I was originally diagnosed with Acute Lymphoblastic Leukaemia in September 1998. I was treated at Boston Pilgrim, Grantham and Nottingham City hospitals. After achieving remission I moved to London to finish my degree and had follow up maintenance treatment at Greenwich District Hospital. When this hospital closed my care was transferred to the new Queen Elizabeth Hospital in Woolwich. In April of this year I suffered a relapse and after some chemotherapy at Woolwich I then went to University College Hospital (UCH) London for my bone marrow transplant. This happened on July 20th and I was discharged in early August. Everything seemed to be going fine and many of you have seen me out and about in the last few weeks. Most of you are already aware of all this.
On
Sunday night I felt a twinge in my back. This became progressively
worse but I convinced myself it was just a muscle sprain. As you may
know, back pains have been the first indicator of both my previous
incidences of leukaemia. On Tuesday 30th October I had a bone marrow
sample taken as I was 100 days post transplant. The results came
through this morning (Wednesday) and Doctor Carl Pegg called me to let
me know that they were not good. He informed that my bone marrow
aspirate was showing an unusually high number of 'blasts' (as in
'lymphoblasts'), too many to just be after-transplant niggles. On his
advice my parents and I drove down to UCH to see him this afternoon.
At UCH
Dr Pegg told me that 30% of my bone marrow cells are showing as
cancerous. The transplant itself was successful, but the chemotherapy
and radiotherapy had not been sufficient to prevent the leukaemia from
returning. There was always a chance of this, we knew this from the
outset. If left alone the cancerous cells would flood my bone marrow
and in a matter of weeks I would no longer be able to produce enough
healthy cells to stay alive.

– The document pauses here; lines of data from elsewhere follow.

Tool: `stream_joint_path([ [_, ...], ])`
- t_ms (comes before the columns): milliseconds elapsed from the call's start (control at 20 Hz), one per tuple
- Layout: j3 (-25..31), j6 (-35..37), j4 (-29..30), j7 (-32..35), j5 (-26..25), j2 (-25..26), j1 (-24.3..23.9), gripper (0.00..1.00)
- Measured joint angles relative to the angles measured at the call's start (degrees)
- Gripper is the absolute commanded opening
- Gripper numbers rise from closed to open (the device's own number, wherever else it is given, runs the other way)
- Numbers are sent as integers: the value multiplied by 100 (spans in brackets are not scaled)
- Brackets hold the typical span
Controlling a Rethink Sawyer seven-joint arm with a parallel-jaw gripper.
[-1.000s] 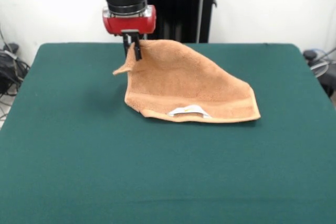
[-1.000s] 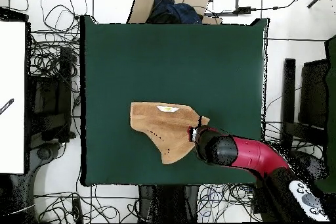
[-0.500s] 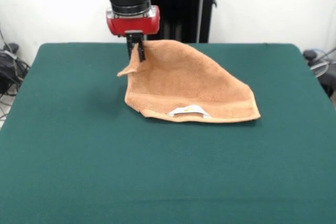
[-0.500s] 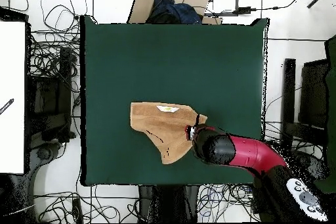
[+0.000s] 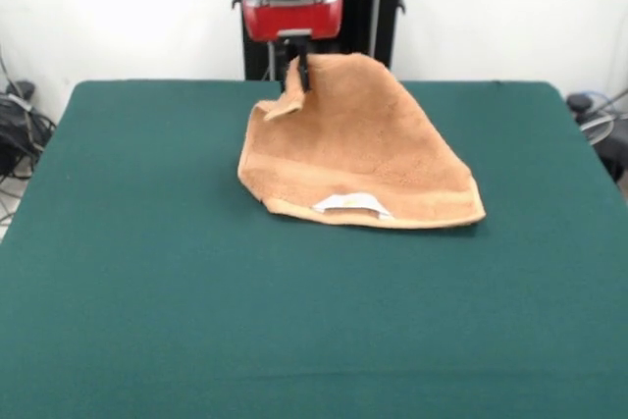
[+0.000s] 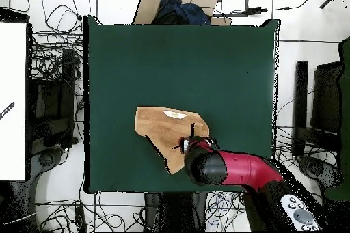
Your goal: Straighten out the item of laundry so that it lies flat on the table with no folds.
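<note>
The orange-tan towel (image 5: 358, 149) sits a little behind the middle of the green table (image 5: 147, 321), rising like a tent: its near edge, with the white label (image 5: 345, 204), lies flat and runs left to right across the front view, while its far part is lifted to a peak pointing up and away. At that peak the gripper (image 5: 297, 71) is clamped on a raised corner, its dark fingers pinched on the cloth, with a small flap drooping to the left. From overhead the arm (image 6: 232, 169) covers the grip, so the pinch itself probably cannot be confirmed there.

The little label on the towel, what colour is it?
White, clearest in the front view: the label on the towel.
</note>
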Motion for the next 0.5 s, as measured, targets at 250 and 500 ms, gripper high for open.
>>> stream_joint_path([
  [250,-76,-42,264,0,2,-186,98,0],
  [500,-98,-45,453,0,2,-266,102,0],
])
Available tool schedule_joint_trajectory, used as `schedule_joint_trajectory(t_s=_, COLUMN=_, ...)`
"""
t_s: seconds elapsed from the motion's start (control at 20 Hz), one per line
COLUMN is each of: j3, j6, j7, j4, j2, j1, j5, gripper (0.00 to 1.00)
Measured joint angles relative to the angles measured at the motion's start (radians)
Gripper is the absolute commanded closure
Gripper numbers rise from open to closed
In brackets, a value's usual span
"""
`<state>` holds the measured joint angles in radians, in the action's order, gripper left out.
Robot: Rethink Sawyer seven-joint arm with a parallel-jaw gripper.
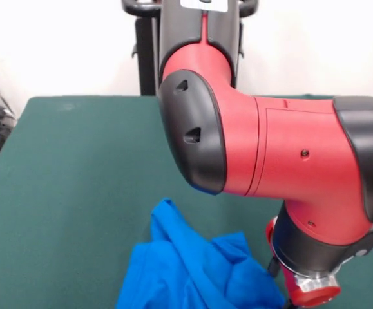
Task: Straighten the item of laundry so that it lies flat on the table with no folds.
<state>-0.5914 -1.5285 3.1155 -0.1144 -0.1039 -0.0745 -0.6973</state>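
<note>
Lying crumpled at near edge of green surface, slightly right of centre: blue shirt. Fabric bunched in folds, one peak rising toward far side, long axis roughly near-to-far with slight lean left at top; lower part cut off by frame. Red-black arm crosses right half, wrist down at near right beside shirt. Pincer hidden below frame; state cannot tell.
</note>
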Motion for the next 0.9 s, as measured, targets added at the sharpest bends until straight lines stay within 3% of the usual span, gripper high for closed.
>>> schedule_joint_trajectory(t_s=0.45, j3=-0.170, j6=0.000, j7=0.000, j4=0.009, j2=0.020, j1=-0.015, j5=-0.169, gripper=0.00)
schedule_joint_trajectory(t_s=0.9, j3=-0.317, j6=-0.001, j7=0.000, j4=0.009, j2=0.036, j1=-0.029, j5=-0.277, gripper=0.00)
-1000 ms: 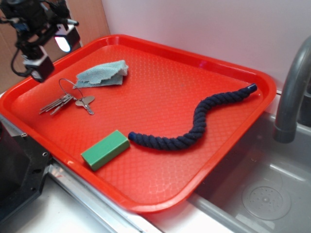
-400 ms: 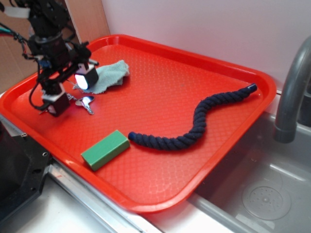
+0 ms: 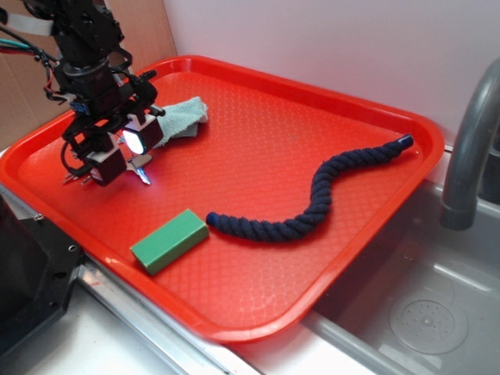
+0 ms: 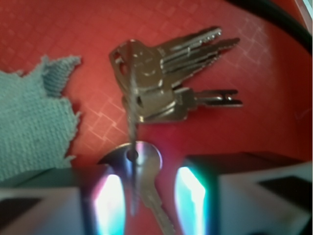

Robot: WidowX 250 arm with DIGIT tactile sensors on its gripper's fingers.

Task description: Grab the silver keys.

My only option is to have another course
of chemotherapy. This will provide a 20-30% chance of achieving
remission. Unfortunately however even if I achieve remission, the
leukaemia will almost certainly return within a year. If it does then
more chemotherapy, this time with an even lesser chance of remission
will be required. Not only will the chances of remission be lower, but
the poisonous effects of the chemotherapy will be greater.
There
is no longer any talk of curing my leukaemia. Both preferred options
of care have been tried and both have failed. Another transplant is
not an option, as my body would not withstand the rigours of the
transplant process so soon after the last, and even if one was to be
carried out at a later date, the leukaemia itself would not be cured.
The talk now is of merely prolonging my life. I asked if I would ever
have a 'normal' life with a career and so on. The answer was no. In
all likelihood I have a year or maybe two left to live.
I have
decided to keep my care at UCH. I will begin my chemotherapy on
Monday. From now on I will be living each day as it comes.